▶ [What the task requires]:
The expected answer is all of the entries, written out exactly.

(Records contained in a dataset)
<<<<

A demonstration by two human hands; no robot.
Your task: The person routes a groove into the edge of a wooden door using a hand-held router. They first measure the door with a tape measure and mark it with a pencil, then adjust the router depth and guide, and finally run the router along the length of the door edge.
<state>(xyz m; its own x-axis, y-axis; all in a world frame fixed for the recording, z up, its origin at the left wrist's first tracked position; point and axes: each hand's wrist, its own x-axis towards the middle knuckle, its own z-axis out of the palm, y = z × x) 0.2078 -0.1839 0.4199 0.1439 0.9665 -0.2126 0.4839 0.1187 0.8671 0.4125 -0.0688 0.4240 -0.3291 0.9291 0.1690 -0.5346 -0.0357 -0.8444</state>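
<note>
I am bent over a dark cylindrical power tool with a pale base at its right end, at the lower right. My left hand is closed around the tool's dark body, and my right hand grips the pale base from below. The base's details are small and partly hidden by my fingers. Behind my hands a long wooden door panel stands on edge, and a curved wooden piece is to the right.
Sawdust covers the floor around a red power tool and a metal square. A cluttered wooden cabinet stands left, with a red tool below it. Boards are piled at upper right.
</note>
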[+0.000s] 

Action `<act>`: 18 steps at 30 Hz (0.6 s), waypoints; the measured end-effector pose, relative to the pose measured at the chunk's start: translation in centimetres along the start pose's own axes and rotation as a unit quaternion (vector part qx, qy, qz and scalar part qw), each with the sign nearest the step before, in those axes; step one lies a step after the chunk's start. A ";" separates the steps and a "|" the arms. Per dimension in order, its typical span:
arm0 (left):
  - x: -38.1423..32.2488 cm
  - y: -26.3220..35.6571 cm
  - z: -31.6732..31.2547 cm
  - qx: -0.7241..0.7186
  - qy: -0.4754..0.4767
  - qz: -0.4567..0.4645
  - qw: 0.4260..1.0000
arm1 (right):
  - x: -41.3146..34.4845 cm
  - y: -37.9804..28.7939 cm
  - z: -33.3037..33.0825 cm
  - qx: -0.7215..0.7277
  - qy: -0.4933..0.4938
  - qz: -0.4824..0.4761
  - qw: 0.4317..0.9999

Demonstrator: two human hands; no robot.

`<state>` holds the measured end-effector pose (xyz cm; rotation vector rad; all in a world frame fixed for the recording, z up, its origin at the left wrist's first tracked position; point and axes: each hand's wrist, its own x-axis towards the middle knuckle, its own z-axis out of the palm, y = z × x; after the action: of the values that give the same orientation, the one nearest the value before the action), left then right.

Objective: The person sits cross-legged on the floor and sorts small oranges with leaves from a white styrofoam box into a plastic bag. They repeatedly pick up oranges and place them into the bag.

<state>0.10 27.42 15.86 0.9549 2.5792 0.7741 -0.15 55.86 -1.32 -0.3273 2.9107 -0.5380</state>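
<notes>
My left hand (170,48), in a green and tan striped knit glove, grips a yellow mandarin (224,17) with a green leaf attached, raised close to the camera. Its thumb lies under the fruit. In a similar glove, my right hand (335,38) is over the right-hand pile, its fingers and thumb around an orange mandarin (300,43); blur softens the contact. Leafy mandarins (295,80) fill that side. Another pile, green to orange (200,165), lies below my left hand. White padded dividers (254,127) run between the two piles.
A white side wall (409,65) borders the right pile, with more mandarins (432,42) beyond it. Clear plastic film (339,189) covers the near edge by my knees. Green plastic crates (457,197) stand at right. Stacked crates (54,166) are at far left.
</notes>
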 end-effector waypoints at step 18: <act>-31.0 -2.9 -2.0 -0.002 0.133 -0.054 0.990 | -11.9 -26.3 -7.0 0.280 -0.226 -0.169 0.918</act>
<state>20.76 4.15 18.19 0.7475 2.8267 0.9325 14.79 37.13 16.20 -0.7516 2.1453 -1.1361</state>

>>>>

▶ [Solution for this problem]:
A demonstration by two human hands; no robot.
Your task: The person routes a groove into the edge of a wooden door using a hand-held router. They first measure the door with a tape measure and mark it with a pencil, then adjust the router depth and guide, and finally run the router along the length of the door edge.
<state>(xyz m; its own x-axis, y-axis; all in a world frame fixed for the recording, z up, its origin at the left wrist's first tracked position; point and axes: each hand's wrist, its own x-axis towards the middle knuckle, its own z-axis out of the palm, y = z × x) 0.2078 -0.1839 0.4199 0.1439 0.9665 -0.2126 0.4839 0.1187 0.8671 0.4125 -0.0688 0.4240 -0.3291 0.9291 0.1690 -0.5346 -0.0357 -0.8444</state>
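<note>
I am bent over a dark cylindrical power tool with a pale base at its right end, at the lower right. My left hand is closed around the tool's dark body, and my right hand grips the pale base from below. The base's details are small and partly hidden by my fingers. Behind my hands a long wooden door panel stands on edge, and a curved wooden piece is to the right.
Sawdust covers the floor around a red power tool and a metal square. A cluttered wooden cabinet stands left, with a red tool below it. Boards are piled at upper right.
</note>
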[+0.000s] 

Action `<act>`: 18 steps at 30 Hz (0.6 s), waypoints; the measured end-effector pose, relative to the pose measured at the chunk's start: translation in centimetres along the start pose's own axes and rotation as a unit quaternion (vector part qx, qy, qz and scalar part qw), each with the sign nearest the step before, in those axes; step one lies a step after the chunk's start. A ";" separates the steps and a "|" the arms. Per dimension in order, its typical span:
arm0 (left):
  - x: -38.1423..32.2488 cm
  - y: -26.3220..35.6571 cm
  - z: -31.6732..31.2547 cm
  - qx: -0.7241..0.7186
  - qy: -0.4754..0.4767
  - qz: -0.4567..0.4645
  - qw: 0.4260..1.0000
arm1 (right):
  - x: -41.3146..34.4845 cm
  - y: -37.9804..28.7939 cm
  - z: -33.3037..33.0825 cm
  - qx: -0.7215..0.7277
  - qy: -0.4933..0.4938
  - qz: -0.4824..0.4761
  - qw: 0.4317..0.9999

Demonstrator: two human hands; no robot.

`<state>` holds the measured end-effector pose (xyz cm; rotation vector rad; all in a world frame fixed for the recording, z up, its origin at the left wrist's first tracked position; point and axes: each hand's wrist, its own x-axis towards the middle knuckle, its own z-axis out of the palm, y = z × x; after the action: of the values that give the same orientation, the one nearest the value before the action), left then right.

Objective: The person sits cross-legged on the floor and sorts small oranges with leaves from a white styrofoam box into a plastic bag. They repeatedly pick up oranges and place them into the bag.

<state>0.10 27.42 15.86 0.9549 2.5792 0.7741 -0.15 55.86 -1.32 -0.3273 2.9107 -0.5380</state>
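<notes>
My left hand (170,48), in a green and tan striped knit glove, grips a yellow mandarin (224,17) with a green leaf attached, raised close to the camera. Its thumb lies under the fruit. In a similar glove, my right hand (335,38) is over the right-hand pile, its fingers and thumb around an orange mandarin (300,43); blur softens the contact. Leafy mandarins (295,80) fill that side. Another pile, green to orange (200,165), lies below my left hand. White padded dividers (254,127) run between the two piles.
A white side wall (409,65) borders the right pile, with more mandarins (432,42) beyond it. Clear plastic film (339,189) covers the near edge by my knees. Green plastic crates (457,197) stand at right. Stacked crates (54,166) are at far left.
</notes>
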 end-effector waypoints at step 18: <act>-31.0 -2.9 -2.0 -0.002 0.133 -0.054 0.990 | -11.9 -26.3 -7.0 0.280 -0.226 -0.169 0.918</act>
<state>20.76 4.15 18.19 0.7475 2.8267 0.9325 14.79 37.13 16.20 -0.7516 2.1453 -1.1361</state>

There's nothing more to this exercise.